The Cut by George P. Pelecanos
Reviewed by Steve Duin
The Oregonian
When George Pelecanos is at the top of his game, you get early jolts of The Wire, Emmy nominations, The Turnaround and Stephen King crooning about "perhaps the greatest living American crime writer."
When Pelecanos is not, you settle for The Cut.
In his 17th novel, Pelecanos introduces us to Spero Lucas, an Iraqi war vet who spent his tour dreaming about good-looking women, a comfortable bed in a place of his own and money in his pocket. "God," Lucas notes, "what more did you need?"
In pursuit of those essentials, Lucas has no qualms when Anwan Hawkins, a D.C. drug dealer inconvenienced by jail time, asks him to figure out which ingrates are intercepting 30-pound packs of marijuana at their drop-off points.
As Hawkins is happy to pay his recovery fee, a 40-percent cut, Lucas is soon checking out the "crime" scenes with two of Hawkins' deliverymen, both of whom still live with their mothers. He barely has time to catch his breath before the underlings are executed in spectacular fashion, and Lucas finds himself back in a war zone.
Pelecanos' plot is unusually thin and curiously bland, much like his protagonist.
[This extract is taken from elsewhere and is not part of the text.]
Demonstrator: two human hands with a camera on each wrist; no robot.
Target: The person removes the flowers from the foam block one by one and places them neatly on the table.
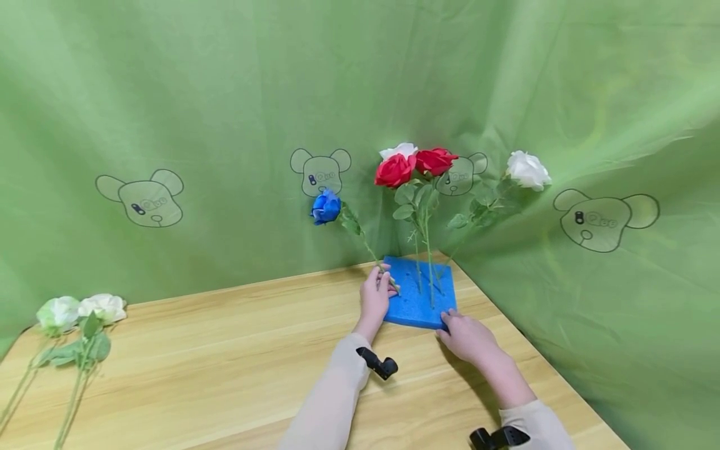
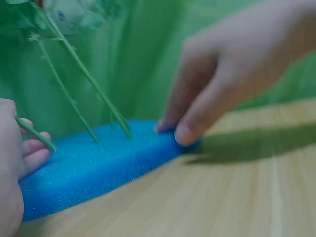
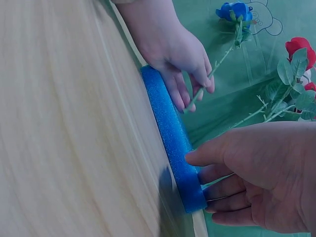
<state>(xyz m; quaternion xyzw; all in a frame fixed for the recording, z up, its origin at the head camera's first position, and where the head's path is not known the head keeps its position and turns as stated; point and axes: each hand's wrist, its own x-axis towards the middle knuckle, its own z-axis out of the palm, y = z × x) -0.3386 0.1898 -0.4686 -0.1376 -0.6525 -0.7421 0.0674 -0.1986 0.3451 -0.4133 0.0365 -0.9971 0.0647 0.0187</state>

Readers must accept on faith that Lucas has the charisma and dexterity necessary to overpower every man and woman he meets, because the novelist offers little supporting evidence. In both the back alleys and the sofa beds, Lucas' moves aren't all that original. He comes across as little more than the smartest guy in a dull-witted room.
The Cut is not a total loss. Even when Pelecanos is misfiring, his writing has a fine rhythm, particularly when the novelist is taking readers on guided tours inside the Beltway.
But we exit the novel dogged by Lucas' question: What more do we need?
Powerful storytelling. Memorable dialogue. Unsettling moral dilemmas.
Pelecanos at the top of his game.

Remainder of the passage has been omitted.